▸ **ASSIGNMENT**
Below this line is the material. Write out only its lines from the one containing "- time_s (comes" through the one containing "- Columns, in", both kept, exactly.

START RAW DATA

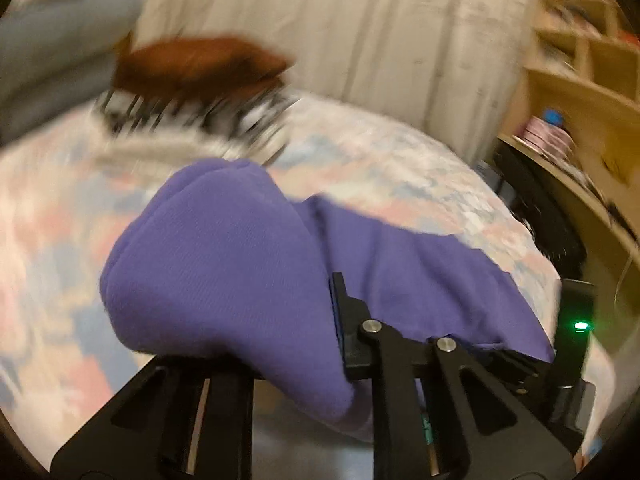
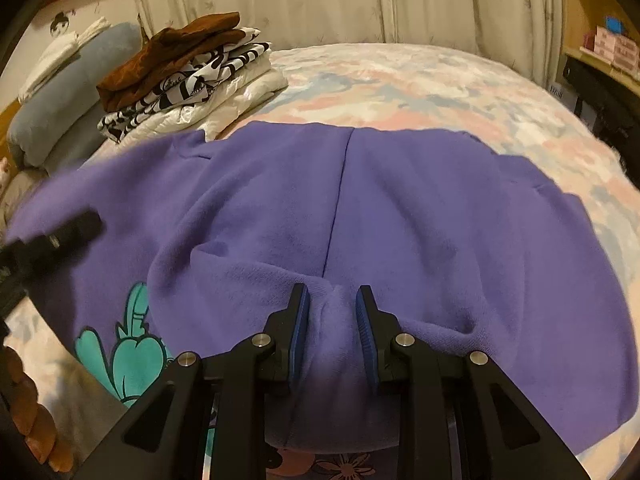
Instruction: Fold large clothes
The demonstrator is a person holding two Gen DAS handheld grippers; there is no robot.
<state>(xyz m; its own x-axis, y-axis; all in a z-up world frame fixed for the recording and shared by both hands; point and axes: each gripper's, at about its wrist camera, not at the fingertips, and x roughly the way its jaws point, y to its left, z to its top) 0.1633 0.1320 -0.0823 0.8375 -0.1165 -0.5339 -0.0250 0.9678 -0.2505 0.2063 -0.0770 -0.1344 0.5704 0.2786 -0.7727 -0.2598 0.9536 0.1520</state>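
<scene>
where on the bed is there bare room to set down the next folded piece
Bare floral bedspread lies beyond the purple sweatshirt, between the stack of folded clothes and the shelves, up to the curtain. A strip also runs along the sweatshirt's right edge. Crowded: the left side, with stack and grey pillow.

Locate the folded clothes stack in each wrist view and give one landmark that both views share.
Left wrist: the folded clothes stack sits upper left, blurred, brown garment on top.
Right wrist: upper left too, sharp, beside the grey pillow.
Shared landmark: the purple sweatshirt lies spread on the floral bedspread.
</scene>
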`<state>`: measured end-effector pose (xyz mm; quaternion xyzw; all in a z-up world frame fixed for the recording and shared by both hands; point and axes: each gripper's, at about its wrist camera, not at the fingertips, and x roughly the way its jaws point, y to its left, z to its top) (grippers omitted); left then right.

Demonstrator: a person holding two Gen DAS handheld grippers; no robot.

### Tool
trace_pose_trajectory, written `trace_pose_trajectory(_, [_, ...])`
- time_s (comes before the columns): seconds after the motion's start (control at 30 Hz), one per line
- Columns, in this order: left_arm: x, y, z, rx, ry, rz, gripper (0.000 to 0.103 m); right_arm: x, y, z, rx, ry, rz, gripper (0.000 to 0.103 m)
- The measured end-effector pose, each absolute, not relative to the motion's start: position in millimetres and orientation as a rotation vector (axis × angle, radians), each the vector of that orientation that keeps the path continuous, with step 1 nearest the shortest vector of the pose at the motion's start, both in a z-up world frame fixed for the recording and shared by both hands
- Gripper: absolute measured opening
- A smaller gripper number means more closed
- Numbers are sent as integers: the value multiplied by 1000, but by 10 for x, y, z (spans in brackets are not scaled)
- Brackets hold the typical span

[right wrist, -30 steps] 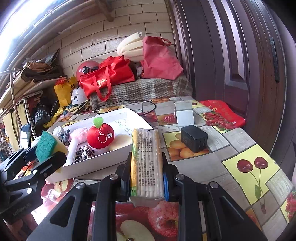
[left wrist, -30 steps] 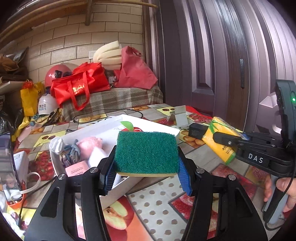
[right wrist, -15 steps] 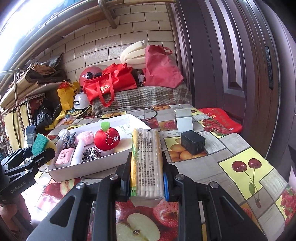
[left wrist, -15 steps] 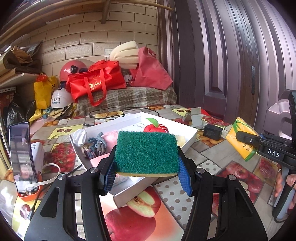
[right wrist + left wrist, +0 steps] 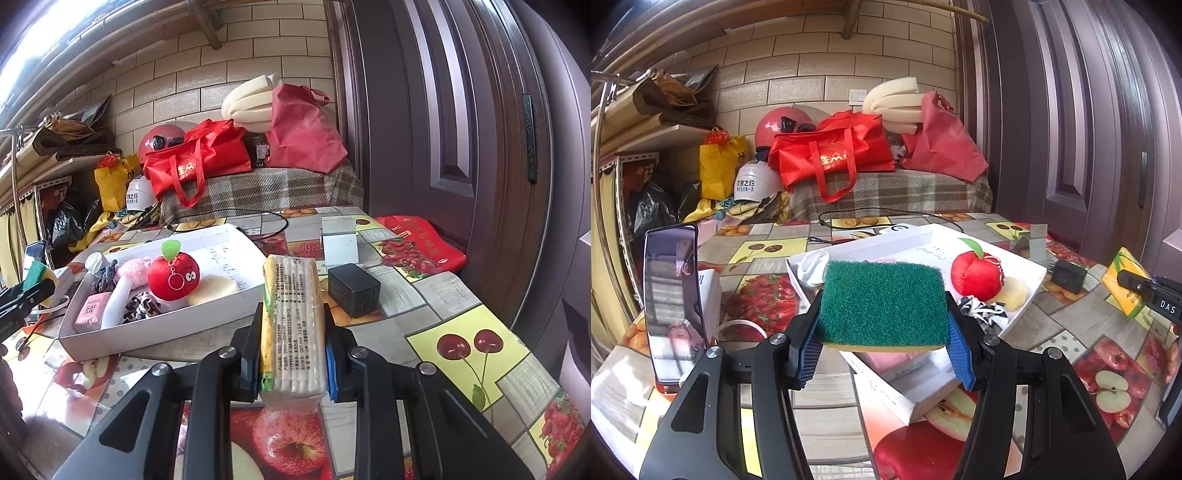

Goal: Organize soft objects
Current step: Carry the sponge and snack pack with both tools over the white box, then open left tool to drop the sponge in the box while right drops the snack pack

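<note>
Nearest the left wrist camera, the left gripper (image 5: 882, 343) is clamped on a scouring sponge (image 5: 882, 301), green abrasive face up with a thin yellow layer below, pinched by its two short ends between the blue pads (image 5: 958, 350). It hangs above the near corner of the white cardboard tray (image 5: 1030, 284). In the right wrist view, the right gripper (image 5: 291, 363) is closed on a yellow pack of wipes (image 5: 291, 317) standing on edge between the fingers, held over the fruit-print tablecloth (image 5: 461, 332) just beside the tray's long near wall.

Further on, the tray holds a pink eraser-like block (image 5: 92, 308), a pink plush piece (image 5: 135, 271), a leopard-print scrunchie (image 5: 142, 310), a red plush apple (image 5: 173, 277), a pale round sponge (image 5: 212, 290) and a white rolled item (image 5: 96, 263). Beyond and to the right, a black charger block (image 5: 352, 290) and a small white card stand (image 5: 340, 240) sit on the cloth; a phone (image 5: 670, 302) stands propped at the left.

The risks appear to lie in the release. The tray is already crowded, so either item dropped onto the apple or scrunchie may roll off over the low wall. The sponge, squeezed end to end, could spring sideways when let go. The pack is tall and narrow in its grip and may topple outward if released while over the tray wall. Two grippers approaching one tray together could also collide.
</note>
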<state>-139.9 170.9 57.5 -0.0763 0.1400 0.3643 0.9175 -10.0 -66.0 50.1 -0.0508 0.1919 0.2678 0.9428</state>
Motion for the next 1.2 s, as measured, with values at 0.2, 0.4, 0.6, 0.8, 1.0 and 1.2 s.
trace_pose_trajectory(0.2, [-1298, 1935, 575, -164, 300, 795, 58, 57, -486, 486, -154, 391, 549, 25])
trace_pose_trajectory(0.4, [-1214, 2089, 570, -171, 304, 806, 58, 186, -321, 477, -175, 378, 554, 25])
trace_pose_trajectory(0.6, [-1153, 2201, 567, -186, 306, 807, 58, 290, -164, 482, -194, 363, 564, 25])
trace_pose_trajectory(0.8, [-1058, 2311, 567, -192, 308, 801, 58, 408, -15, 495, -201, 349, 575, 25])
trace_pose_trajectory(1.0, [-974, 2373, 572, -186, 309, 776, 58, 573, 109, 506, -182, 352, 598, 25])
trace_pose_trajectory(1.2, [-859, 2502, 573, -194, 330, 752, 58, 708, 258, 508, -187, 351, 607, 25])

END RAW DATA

▸ **SOLUTION FOR THIS PROBLEM**
- time_s (comes before the columns): seconds after the motion's start (control at 30 Hz), one per line
- Columns, in this order: left_arm: x, y, z, rx, ry, rz, gripper (0.000 to 0.103 m); right_arm: x, y, z, rx, ry, rz, gripper (0.000 to 0.103 m)

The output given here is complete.